Deductibility of Executive Compensation

We anticipate that any compensation deemed paid by us in connection with disqualifying dispositions of incentive stock option shares or the exercise of non-statutory stock options with exercise prices equal to or greater than the fair market value of the underlying shares on the grant date will qualify as performance-based compensation for purposes of Section 162(m) of the Internal Revenue Code and will not have to be taken into account for purposes of the $1.0 million limitation per “covered employee” on the deductibility of the compensation paid to certain executive officers. Accordingly, all compensation deemed paid with respect to those options should remain deductible without limitation under Section 162(m).

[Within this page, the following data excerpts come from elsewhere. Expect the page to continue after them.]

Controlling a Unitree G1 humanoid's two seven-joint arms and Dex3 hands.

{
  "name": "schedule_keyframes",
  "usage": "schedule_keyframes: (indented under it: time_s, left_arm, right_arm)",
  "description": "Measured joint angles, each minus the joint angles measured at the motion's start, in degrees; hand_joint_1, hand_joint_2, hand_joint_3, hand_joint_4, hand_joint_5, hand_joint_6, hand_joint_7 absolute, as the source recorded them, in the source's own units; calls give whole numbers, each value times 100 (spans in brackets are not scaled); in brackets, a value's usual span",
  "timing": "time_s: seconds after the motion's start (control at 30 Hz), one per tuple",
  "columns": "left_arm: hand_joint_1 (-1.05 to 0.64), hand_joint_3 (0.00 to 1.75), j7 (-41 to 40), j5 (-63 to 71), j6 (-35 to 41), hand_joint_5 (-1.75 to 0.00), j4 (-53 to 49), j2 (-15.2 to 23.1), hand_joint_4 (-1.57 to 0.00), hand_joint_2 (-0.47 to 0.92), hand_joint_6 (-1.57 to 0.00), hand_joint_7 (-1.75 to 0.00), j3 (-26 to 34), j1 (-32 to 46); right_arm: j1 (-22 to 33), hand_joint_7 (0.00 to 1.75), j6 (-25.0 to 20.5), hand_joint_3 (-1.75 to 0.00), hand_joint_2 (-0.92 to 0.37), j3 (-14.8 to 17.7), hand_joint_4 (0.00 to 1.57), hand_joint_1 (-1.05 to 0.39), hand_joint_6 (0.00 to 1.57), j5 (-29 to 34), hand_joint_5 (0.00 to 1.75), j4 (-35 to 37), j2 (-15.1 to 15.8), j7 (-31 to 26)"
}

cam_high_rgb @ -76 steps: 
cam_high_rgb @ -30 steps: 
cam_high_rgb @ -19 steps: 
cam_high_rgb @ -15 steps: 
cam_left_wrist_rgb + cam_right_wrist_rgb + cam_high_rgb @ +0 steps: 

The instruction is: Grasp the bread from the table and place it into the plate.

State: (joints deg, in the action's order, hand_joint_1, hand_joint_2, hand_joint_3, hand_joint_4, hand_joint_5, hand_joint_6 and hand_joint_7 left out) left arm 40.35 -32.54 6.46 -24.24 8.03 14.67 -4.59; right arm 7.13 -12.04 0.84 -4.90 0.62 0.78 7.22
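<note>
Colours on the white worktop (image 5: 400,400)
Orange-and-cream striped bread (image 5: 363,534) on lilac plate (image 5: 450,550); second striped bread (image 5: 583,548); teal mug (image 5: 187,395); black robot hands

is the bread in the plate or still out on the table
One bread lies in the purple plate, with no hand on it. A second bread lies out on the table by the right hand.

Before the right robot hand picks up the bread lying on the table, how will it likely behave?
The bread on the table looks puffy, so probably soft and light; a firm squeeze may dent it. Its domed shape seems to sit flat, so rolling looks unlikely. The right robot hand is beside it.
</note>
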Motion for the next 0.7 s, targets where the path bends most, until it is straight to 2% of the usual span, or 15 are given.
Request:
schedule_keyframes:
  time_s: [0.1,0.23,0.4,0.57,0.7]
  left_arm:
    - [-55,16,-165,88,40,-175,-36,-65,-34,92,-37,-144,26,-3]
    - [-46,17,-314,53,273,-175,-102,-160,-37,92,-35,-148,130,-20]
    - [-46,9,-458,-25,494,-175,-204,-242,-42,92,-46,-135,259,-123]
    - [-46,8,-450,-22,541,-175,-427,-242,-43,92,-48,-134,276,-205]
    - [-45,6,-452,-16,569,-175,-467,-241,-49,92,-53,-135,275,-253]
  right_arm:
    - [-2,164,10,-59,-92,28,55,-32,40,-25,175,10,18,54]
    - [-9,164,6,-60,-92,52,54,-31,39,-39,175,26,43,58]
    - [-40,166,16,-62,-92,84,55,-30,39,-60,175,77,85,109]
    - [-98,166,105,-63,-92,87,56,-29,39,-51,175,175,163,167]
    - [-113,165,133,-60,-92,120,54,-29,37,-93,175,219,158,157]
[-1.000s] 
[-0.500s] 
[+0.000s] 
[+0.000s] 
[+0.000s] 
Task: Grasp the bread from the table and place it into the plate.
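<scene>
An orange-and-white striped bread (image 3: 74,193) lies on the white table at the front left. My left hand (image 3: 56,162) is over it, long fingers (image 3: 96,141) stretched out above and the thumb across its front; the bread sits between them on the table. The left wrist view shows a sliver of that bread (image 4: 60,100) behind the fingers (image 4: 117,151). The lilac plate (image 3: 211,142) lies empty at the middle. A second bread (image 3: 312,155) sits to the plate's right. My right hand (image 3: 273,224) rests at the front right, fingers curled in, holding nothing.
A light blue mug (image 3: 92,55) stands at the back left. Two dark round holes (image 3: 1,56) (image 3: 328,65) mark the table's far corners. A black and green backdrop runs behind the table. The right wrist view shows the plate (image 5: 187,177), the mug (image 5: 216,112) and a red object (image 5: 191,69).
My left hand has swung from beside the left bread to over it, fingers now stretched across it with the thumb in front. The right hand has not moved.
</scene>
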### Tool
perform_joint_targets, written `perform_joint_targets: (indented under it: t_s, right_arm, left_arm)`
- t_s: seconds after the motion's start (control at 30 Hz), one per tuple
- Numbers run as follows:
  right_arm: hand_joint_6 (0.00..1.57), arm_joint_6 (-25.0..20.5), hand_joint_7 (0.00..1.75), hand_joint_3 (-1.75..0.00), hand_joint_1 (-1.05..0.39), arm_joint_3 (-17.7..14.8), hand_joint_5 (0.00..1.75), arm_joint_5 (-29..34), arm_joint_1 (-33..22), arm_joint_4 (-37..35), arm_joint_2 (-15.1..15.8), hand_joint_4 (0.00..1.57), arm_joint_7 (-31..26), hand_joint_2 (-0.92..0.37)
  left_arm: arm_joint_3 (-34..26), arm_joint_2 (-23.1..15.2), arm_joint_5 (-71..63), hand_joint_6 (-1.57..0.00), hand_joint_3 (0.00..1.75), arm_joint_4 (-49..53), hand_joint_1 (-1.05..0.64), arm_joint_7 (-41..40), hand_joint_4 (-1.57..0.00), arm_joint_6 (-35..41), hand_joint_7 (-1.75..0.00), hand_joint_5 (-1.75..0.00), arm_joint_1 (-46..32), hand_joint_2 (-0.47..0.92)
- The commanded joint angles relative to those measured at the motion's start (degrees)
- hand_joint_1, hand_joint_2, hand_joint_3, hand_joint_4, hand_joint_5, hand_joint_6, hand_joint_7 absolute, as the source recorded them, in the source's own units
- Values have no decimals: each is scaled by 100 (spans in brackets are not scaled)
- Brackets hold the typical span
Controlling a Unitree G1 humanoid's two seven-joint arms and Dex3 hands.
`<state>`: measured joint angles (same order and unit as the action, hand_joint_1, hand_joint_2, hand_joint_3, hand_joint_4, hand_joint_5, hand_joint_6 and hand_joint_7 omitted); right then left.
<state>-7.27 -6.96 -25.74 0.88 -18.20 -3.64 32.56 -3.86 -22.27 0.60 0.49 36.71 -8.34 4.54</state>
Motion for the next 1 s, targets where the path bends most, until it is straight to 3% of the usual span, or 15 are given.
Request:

However, any compensation deemed paid by SimpleTech in connection with shares issued under the Stock Issuance Program will be subject to the $1.0 million limitation on deductibility per covered employee, except to the extent the vesting of those shares is based solely on one or more of the performance milestones specified above in the summary of the terms of the Stock Issuance Program.

Accounting Treatment

In December 2004 the Financial Accounting Standards Board (“FASB”) released Statement of Financial Accounting Standards No. 123 (revised 2004). The accounting standards established by that Statement generally requires that we expense all share-based payments to employees, including stock option grants, commencing on January 1, 2006. Accordingly, the stock options that we grant to our employees and non-employee board members will have to be valued as of the grant date under an appropriate valuation formula, and that value will then have to be charged as a compensation expense against our reported earnings over the applicable vesting periods. Similar option expensing will be required for any previously granted unvested options on the January 1, 2006 effective date, with the fair value of those unvested options as of their respective grant dates to be expensed against our earnings over the remaining vesting periods. For shares issuable upon the vesting of restricted stock units made under the 2000 Plan, we will continue to accrue a compensation cost equal to the excess of the fair market value of the shares on the date of the restricted stock unit award over the cash consideration (if any) paid for such shares. If shares subject to a direct issuance under the 2000 Plan are unvested at the time of such direct issuance, then the fair market value of those shares at the time of issuance will continue to be treated as a charge to our reported earnings to be amortized over the vesting period. However, such accounting treatment will be applicable whether vesting is tied to service periods or performance goals.

Vote Required

The approval of the amendment and restatement of the 2000 Plan requires the approval of the affirmative vote of a majority of the shares of common stock present or represented by proxy and voting at the 2006 annual meeting together with the affirmative vote of a majority of the required quorum.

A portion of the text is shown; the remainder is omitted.